Eli Collins, a vice president of product management at Google DeepMind, first demoed generative AI video tools for the company’s board of directors back in 2022. Despite the model’s slow speed, pricey cost to operate, and sometimes off-kilter outputs, he says it was an eye-opening moment for them to see fresh video clips generated from a random prompt.
Now, just a few years later, Google has announced plans for a tool inside of the YouTube app that will allow anyone to generate AI video clips, using the company’s Veo model, and directly post them as part of YouTube Shorts. “Looking forward to 2025, we’re going to let users create stand-alone video clips and shorts,” says Sarah Ali, a senior director of product management at YouTube. “They’re going to be able to generate six-second videos from an open text prompt.” Ali says the update could help creators hunting for footage to fill out a video or trying to envision something fantastical. She is adamant that the Veo AI tool is not meant to replace creativity, but augment it.

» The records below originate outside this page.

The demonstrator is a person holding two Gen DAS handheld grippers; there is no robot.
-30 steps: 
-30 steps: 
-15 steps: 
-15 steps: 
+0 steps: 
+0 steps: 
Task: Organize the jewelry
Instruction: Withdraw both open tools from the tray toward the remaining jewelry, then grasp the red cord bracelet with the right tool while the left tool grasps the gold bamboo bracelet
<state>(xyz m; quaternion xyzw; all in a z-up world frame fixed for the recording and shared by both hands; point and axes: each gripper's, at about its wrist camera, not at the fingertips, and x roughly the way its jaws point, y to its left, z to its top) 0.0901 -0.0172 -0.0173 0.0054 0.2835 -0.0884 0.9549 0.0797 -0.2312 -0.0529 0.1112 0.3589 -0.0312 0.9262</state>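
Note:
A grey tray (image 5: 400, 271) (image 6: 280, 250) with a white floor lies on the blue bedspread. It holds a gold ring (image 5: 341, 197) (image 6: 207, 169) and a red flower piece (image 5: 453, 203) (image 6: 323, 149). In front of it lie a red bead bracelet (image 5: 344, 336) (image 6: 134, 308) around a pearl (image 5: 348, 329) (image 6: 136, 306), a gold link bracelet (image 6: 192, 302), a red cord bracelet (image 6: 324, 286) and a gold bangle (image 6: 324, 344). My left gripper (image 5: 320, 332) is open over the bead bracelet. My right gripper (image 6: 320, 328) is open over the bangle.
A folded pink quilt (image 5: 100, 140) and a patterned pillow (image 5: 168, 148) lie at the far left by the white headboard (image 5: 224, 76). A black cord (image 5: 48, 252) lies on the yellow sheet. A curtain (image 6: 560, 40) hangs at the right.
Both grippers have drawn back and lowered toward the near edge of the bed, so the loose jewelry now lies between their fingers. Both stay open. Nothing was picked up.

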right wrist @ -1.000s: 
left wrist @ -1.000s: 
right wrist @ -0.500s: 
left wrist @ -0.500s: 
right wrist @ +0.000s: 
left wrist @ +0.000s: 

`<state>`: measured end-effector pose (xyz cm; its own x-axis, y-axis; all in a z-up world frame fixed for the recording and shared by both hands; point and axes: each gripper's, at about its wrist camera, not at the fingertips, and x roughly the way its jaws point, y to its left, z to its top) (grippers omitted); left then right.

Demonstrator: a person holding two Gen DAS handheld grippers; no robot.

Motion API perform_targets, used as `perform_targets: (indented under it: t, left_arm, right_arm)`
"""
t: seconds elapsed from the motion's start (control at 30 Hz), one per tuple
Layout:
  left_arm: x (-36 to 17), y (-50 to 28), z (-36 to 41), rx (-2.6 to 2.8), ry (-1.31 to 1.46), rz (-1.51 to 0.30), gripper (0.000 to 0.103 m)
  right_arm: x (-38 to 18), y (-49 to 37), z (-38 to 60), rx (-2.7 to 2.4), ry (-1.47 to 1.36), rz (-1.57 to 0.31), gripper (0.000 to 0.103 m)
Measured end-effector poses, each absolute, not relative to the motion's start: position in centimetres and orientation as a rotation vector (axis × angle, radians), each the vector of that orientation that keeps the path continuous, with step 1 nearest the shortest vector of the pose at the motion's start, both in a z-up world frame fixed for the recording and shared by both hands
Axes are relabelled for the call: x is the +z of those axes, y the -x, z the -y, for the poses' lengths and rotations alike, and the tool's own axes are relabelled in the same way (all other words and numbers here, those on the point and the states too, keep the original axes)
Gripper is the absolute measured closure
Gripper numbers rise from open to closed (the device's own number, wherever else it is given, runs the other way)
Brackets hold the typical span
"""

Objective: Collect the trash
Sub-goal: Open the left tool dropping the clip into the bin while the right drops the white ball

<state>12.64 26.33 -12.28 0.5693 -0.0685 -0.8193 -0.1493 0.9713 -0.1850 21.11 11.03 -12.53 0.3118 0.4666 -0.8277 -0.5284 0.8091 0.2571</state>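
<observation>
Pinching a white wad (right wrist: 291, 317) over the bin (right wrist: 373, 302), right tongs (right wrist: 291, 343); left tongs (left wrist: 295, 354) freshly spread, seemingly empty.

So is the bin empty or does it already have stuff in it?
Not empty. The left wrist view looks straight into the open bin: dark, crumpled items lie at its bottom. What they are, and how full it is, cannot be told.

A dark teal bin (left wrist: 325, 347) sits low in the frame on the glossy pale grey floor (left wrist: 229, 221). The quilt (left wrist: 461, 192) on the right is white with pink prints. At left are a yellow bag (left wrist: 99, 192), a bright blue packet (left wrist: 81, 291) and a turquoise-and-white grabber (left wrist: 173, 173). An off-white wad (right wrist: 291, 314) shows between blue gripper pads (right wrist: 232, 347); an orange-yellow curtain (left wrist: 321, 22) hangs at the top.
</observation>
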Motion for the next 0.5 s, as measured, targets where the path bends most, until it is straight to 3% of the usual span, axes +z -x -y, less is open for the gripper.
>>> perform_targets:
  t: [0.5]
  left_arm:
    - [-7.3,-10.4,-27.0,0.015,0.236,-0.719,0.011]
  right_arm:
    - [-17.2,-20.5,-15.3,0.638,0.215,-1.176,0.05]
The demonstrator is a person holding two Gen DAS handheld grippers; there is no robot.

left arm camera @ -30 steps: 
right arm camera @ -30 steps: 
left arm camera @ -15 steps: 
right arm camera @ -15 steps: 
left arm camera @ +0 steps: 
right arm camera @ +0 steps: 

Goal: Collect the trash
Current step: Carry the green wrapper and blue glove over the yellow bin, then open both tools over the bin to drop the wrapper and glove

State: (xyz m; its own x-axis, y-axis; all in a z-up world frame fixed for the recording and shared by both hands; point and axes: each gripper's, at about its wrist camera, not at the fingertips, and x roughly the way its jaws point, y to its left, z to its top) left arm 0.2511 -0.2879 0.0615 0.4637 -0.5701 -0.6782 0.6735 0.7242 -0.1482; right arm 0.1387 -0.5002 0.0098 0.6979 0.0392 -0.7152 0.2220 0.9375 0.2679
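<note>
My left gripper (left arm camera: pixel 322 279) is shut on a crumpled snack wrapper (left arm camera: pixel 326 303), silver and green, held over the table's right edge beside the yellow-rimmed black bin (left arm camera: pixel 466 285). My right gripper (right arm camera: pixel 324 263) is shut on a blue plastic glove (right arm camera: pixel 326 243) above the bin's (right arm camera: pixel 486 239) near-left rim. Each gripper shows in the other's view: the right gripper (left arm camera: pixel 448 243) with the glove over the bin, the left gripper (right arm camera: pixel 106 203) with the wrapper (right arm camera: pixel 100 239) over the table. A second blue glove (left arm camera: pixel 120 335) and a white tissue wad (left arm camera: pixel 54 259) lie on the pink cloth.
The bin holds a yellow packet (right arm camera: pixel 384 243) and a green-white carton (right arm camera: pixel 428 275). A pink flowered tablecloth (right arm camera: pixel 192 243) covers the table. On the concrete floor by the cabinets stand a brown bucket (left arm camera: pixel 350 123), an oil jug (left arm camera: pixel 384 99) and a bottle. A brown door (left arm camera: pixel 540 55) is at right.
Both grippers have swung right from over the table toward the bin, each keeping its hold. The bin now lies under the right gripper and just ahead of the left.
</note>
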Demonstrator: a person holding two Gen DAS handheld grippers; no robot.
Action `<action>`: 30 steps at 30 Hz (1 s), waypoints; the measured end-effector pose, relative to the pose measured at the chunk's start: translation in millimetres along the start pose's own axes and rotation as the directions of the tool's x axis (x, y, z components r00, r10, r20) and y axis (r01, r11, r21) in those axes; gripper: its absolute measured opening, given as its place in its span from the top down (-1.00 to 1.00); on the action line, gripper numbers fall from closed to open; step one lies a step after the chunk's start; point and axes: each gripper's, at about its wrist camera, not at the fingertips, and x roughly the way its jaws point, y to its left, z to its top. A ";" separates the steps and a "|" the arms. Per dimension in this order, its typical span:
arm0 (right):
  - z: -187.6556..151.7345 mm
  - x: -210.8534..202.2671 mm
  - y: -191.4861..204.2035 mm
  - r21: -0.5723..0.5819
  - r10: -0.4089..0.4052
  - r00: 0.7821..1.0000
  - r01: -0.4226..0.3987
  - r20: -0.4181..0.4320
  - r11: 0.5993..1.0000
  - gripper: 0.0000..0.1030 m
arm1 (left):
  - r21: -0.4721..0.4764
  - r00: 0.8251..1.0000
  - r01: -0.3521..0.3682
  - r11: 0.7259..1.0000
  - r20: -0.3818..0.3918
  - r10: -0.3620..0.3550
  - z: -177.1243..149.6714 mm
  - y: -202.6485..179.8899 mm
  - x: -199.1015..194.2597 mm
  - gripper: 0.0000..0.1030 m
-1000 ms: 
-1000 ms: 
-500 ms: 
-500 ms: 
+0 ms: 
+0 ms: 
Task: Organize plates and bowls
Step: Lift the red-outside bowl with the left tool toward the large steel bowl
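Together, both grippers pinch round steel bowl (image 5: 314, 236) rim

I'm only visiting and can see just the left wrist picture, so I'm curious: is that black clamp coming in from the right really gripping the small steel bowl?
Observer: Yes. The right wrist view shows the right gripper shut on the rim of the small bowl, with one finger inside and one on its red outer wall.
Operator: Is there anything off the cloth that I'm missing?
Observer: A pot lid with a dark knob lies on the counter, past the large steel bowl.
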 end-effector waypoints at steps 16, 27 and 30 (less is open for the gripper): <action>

Did anyone stop to ask themselves if we even would want to watch AI videos?
Of course not.
I, and I suspect many other people, watch YouTube for the people in the videos and their experiences (or at least the illusion of that). Watching fake videos defeats the whole purpose.
YouAITube sounds like nothing more than a kaleidoscope with extra steps.There’s a place for this, if it’s entertaining. Memes, comedy, maybe some more legitimate uses too. A lot of YouTube is some guy just sitting in front of a camera in the most boring perfectly curated home office. Throw in something visually interesting that enhances the subject matter and I may watch more.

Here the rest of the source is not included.